# Prompt
Would you return exactly the lines from the top of the data below through the one containing "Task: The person", leaving out the pictures?

** Opening Records for processing block **

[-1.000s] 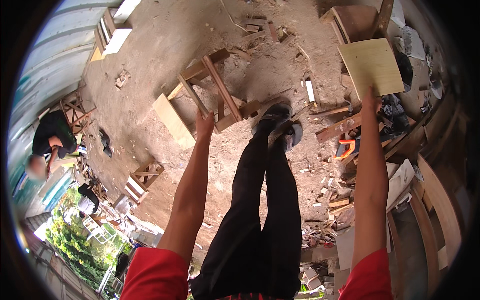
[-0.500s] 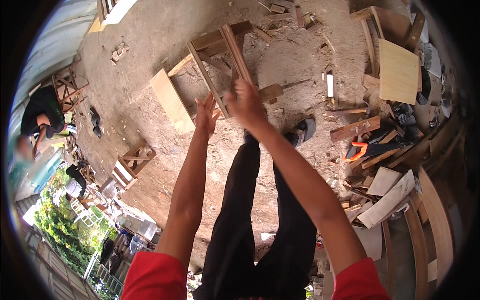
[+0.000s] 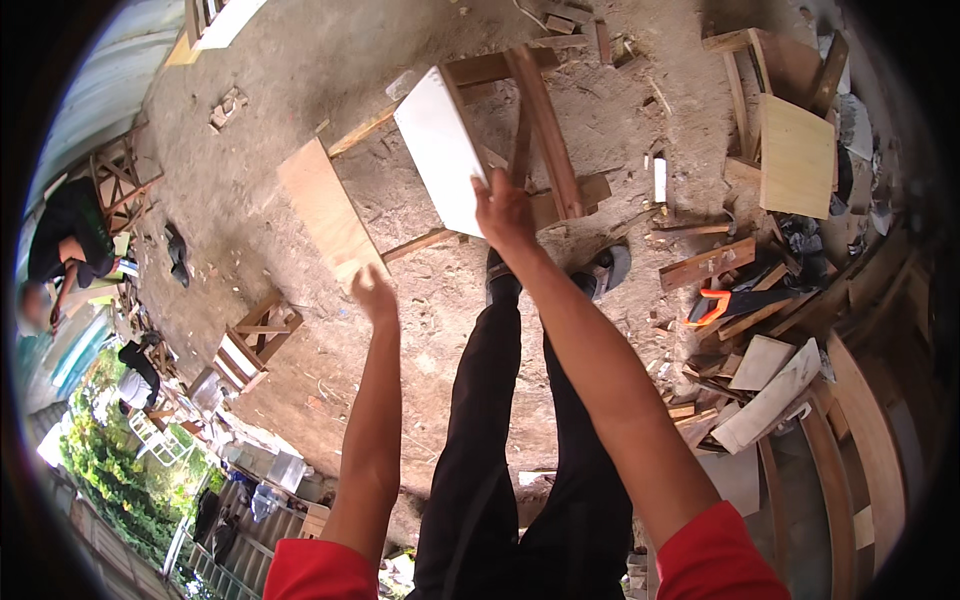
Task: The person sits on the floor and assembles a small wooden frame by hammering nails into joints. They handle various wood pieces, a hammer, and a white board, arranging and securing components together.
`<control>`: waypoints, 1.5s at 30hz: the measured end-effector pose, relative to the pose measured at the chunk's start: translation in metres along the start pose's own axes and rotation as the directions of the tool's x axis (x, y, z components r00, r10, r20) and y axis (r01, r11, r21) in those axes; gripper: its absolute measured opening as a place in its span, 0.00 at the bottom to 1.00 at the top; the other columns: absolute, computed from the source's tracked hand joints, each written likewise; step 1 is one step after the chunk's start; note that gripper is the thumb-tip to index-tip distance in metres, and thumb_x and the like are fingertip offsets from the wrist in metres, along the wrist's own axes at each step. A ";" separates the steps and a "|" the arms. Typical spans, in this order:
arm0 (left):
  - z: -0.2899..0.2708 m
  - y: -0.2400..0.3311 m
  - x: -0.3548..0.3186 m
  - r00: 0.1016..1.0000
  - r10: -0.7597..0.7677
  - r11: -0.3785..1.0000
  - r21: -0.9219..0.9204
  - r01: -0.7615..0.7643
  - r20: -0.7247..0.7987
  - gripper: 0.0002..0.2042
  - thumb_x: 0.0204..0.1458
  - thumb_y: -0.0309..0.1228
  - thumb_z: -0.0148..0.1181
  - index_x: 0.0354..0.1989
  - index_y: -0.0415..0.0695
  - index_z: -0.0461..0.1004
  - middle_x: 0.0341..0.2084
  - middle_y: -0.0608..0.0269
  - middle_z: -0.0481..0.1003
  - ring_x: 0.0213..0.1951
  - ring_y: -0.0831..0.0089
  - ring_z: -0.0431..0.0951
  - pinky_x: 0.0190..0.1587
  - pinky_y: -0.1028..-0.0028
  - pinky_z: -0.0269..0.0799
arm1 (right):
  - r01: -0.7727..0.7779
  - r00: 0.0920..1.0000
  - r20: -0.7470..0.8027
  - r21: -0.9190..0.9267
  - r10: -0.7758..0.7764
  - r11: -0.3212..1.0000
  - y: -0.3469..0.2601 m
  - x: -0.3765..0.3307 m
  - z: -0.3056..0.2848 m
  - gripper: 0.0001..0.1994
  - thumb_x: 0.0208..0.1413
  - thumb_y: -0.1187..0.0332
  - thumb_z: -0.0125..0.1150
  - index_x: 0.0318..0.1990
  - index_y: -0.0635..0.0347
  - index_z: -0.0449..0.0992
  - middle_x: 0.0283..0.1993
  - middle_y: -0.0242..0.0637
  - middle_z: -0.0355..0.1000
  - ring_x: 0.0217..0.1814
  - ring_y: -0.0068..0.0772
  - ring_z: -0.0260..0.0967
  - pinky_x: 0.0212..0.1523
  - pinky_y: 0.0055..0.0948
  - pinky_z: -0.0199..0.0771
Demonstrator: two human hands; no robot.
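While right hand (image 3: 503,208) grips white panel (image 3: 443,150), left hand (image 3: 374,293) apart

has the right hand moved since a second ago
Yes. The right hand has swung left, from the square yellow board to the wooden frame, and now holds a white panel.

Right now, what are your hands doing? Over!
Right hand grips the white board by its near edge. Left hand open, by the brown board. Wooden frame lies just past the white board.

right hand (image 3: 503,208) gripping white board (image 3: 443,148), left hand (image 3: 373,292) open
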State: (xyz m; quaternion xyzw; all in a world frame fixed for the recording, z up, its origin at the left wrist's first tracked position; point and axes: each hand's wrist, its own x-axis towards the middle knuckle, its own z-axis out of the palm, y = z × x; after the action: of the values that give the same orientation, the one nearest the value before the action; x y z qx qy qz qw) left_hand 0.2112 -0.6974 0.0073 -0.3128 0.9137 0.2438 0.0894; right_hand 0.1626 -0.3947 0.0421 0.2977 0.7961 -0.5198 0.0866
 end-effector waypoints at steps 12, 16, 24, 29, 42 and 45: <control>-0.135 0.045 0.069 0.924 0.031 0.604 -0.744 0.286 0.380 0.22 0.63 0.45 0.47 0.52 0.38 0.71 0.47 0.55 0.74 0.51 0.66 0.74 0.54 0.66 0.69 | -0.283 0.959 -0.111 -0.287 0.261 0.915 0.106 0.056 -0.140 0.30 0.66 0.42 0.41 0.51 0.66 0.71 0.37 0.53 0.74 0.46 0.56 0.73 0.50 0.46 0.72; -0.167 0.122 -0.019 0.906 0.155 0.855 -0.513 0.076 0.393 0.18 0.64 0.42 0.48 0.47 0.39 0.74 0.39 0.62 0.75 0.41 0.76 0.73 0.45 0.73 0.70 | -0.082 0.909 -0.401 -0.442 -0.115 0.893 0.088 0.036 -0.145 0.33 0.62 0.50 0.54 0.61 0.72 0.59 0.62 0.60 0.60 0.64 0.54 0.61 0.62 0.48 0.62; -0.191 0.240 -0.227 0.813 0.439 0.760 -0.641 -0.109 0.382 0.13 0.58 0.32 0.57 0.47 0.39 0.73 0.48 0.55 0.72 0.53 0.65 0.70 0.54 0.67 0.66 | -0.186 0.971 0.228 0.559 0.066 0.808 -0.153 -0.091 -0.241 0.37 0.64 0.41 0.46 0.66 0.65 0.57 0.63 0.49 0.64 0.66 0.41 0.62 0.63 0.37 0.63; -0.182 0.297 -0.301 0.674 0.672 0.645 -0.690 -0.329 0.307 0.16 0.50 0.26 0.64 0.48 0.41 0.73 0.50 0.51 0.69 0.60 0.52 0.67 0.64 0.55 0.57 | -0.114 0.964 0.263 0.550 -0.042 0.827 -0.210 -0.128 -0.275 0.38 0.58 0.55 0.65 0.66 0.68 0.53 0.58 0.51 0.66 0.63 0.37 0.63 0.62 0.37 0.64; -0.148 0.283 -0.248 0.737 0.385 0.664 -0.721 0.196 0.555 0.14 0.62 0.33 0.52 0.52 0.40 0.70 0.48 0.59 0.73 0.54 0.69 0.71 0.57 0.69 0.65 | -0.062 0.991 0.118 0.007 0.061 0.998 -0.191 -0.134 -0.317 0.16 0.62 0.70 0.52 0.54 0.69 0.68 0.47 0.44 0.74 0.48 0.31 0.72 0.51 0.33 0.70; -0.128 0.259 -0.202 0.806 0.134 0.671 -0.651 0.354 0.576 0.16 0.64 0.39 0.50 0.51 0.40 0.71 0.45 0.58 0.75 0.52 0.71 0.73 0.51 0.69 0.69 | -0.112 0.988 0.111 0.050 0.106 0.992 -0.175 -0.143 -0.351 0.17 0.63 0.67 0.52 0.55 0.68 0.68 0.48 0.43 0.74 0.50 0.29 0.70 0.53 0.31 0.68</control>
State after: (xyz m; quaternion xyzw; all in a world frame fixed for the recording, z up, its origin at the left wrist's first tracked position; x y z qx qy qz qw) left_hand 0.2102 -0.4775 0.2830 -0.2893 0.6426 0.6655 0.2458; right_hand 0.2398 -0.1906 0.3983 0.3144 0.7579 -0.5517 0.1496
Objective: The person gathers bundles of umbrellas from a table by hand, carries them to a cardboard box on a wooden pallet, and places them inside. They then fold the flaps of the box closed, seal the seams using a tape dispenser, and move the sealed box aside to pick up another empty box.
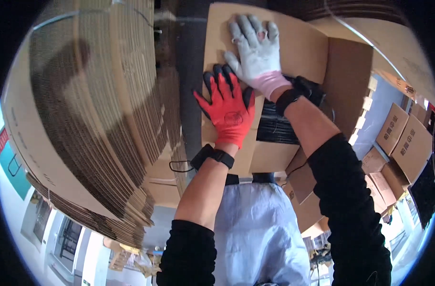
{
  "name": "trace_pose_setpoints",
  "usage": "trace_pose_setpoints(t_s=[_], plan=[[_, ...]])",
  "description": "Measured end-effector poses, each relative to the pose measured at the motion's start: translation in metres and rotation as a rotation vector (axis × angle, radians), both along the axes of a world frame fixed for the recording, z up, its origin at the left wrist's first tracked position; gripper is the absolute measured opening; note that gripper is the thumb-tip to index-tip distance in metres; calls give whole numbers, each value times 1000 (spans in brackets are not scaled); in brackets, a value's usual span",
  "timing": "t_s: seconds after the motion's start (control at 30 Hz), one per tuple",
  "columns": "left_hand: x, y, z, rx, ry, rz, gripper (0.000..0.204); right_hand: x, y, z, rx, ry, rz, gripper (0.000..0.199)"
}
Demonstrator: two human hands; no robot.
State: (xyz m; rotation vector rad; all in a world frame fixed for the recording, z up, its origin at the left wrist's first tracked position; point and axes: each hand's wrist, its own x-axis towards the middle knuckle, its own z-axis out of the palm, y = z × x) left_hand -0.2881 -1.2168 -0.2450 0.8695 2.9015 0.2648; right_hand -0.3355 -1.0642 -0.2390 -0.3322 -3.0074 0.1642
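Note:
In front of me stands an open cardboard box (301, 47) with its flaps folded out. My left hand (231, 112), in a red glove with black fingertips, lies flat on the left flap, fingers spread. Farther up, my right hand (258, 55) wears a whitish glove with a pink cuff and worn fingertips. It too presses flat on the cardboard, its fingers somewhat apart. Neither hand holds anything. Inside the box, partly covered by my right wrist, is a dark bundle of black, shiny, ribbed-looking material (277, 127); its exact kind is unclear.
A tall stack of flattened cardboard (103, 109), bound with a strap, rises close on the left. More flat cardboard (356, 12) lies at the far right. Several printed cartons (403, 138) are piled to the right. A black cord (180, 168) hangs beside my left wrist.

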Motion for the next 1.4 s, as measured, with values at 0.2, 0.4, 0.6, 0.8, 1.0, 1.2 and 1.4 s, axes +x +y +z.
trace_pose_setpoints(t_s=[0.2, 0.4, 0.6, 0.8, 1.0, 1.2, 1.4], plan=[[8, 4, 1, 14, -20, -30, 65, 45, -6, 15, -133, 8, -87, 65], [-4, -3, 0, -22, 50, -46, 65, 186, -91, 35, -241, -190, -528, 67], [1, 25, 15, -119, 99, -327, 60, 209, -92, 3, -198, -243, -666, 68], [-17, 58, 7, 37, 80, -471, 61, 201, -94, 4, -291, -251, -681, 69], [-8, 63, 2, -67, 122, -510, 66, 204, -97, 6, -290, -283, -676, 71], [8, 59, 19, -64, 32, -460, 69, 207, -88, 12, -318, -257, -690, 69], [11, 44, 6, -90, 11, -467, 68, 204, -95, 127, -1190, 104, -853, 59]])
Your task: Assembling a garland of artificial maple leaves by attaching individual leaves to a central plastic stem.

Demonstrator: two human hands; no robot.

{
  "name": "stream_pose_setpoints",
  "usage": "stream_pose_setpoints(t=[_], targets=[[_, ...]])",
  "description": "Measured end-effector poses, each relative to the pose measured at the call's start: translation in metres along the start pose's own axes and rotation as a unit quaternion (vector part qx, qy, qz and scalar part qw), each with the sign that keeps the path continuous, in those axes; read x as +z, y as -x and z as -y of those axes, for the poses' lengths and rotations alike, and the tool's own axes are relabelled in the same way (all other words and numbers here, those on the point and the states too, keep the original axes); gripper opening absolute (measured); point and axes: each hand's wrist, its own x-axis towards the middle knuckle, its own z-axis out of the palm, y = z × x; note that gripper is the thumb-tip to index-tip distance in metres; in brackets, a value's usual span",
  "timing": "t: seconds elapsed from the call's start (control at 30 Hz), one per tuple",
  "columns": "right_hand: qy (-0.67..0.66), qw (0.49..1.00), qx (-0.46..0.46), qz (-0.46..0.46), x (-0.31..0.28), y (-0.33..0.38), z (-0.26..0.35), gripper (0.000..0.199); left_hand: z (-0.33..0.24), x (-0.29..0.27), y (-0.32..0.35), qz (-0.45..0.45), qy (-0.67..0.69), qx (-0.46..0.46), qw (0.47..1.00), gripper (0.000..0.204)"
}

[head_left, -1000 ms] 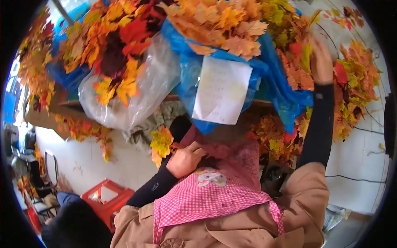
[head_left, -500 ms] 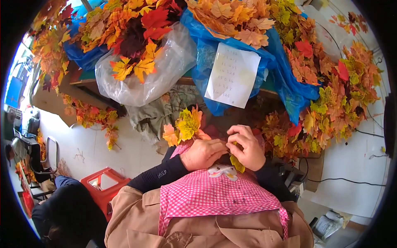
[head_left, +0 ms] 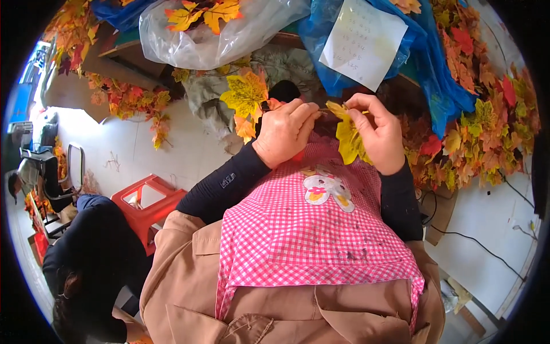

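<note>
My left hand (head_left: 285,131) is closed around a sprig of artificial maple leaves (head_left: 246,97), yellow and orange, that sticks up to the left of it. My right hand (head_left: 378,135) pinches a single yellow leaf (head_left: 349,136) that hangs down in front of its palm. The two hands nearly touch, fingertips meeting above my pink checked apron (head_left: 312,229).
A clear plastic bag (head_left: 223,37) and a blue bag (head_left: 435,80) of leaves lie ahead, with a white paper sheet (head_left: 364,43) on the blue one. Loose leaves (head_left: 487,132) pile at right. A red stool (head_left: 148,200) and another person in black (head_left: 94,269) are at left.
My right hand came down from the leaf pile at upper right with a yellow leaf and met the left hand. My view has tilted down toward my lap.
</note>
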Motion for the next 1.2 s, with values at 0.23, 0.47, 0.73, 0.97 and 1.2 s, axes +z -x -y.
stream_pose_setpoints(t=[0.23, 0.47, 0.73, 0.97, 1.2], targets=[[0.204, 0.972, -0.112, 0.041, 0.001, 0.005, 0.015, 0.008, 0.006, 0.000, 0.004, -0.014, 0.017, -0.050, 0.998, 0.012], [0.161, 0.983, -0.083, 0.022, 0.015, -0.011, -0.007, 0.007, -0.006, -0.004, -0.001, 0.068, 0.158, -0.127, 0.977, 0.014], [0.105, 0.993, -0.055, 0.024, 0.017, -0.012, -0.012, 0.008, -0.004, -0.003, -0.003, 0.070, 0.154, -0.109, 0.980, 0.013], [0.123, 0.990, -0.063, 0.037, 0.018, -0.012, -0.015, 0.008, -0.004, -0.002, -0.004, 0.074, 0.156, -0.111, 0.979, 0.013], [0.086, 0.996, -0.034, 0.017, 0.020, -0.009, -0.020, 0.009, -0.004, -0.004, -0.006, 0.078, 0.148, -0.118, 0.979, 0.013]])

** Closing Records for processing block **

# Task result
[-1.000s] 
[-0.500s] 
[+0.000s] 
Task: The person sits on the floor and assembles a small wooden frame by hammering nails into joints. They handle various wood pieces, a hammer, and a white board, arranging and securing components together.

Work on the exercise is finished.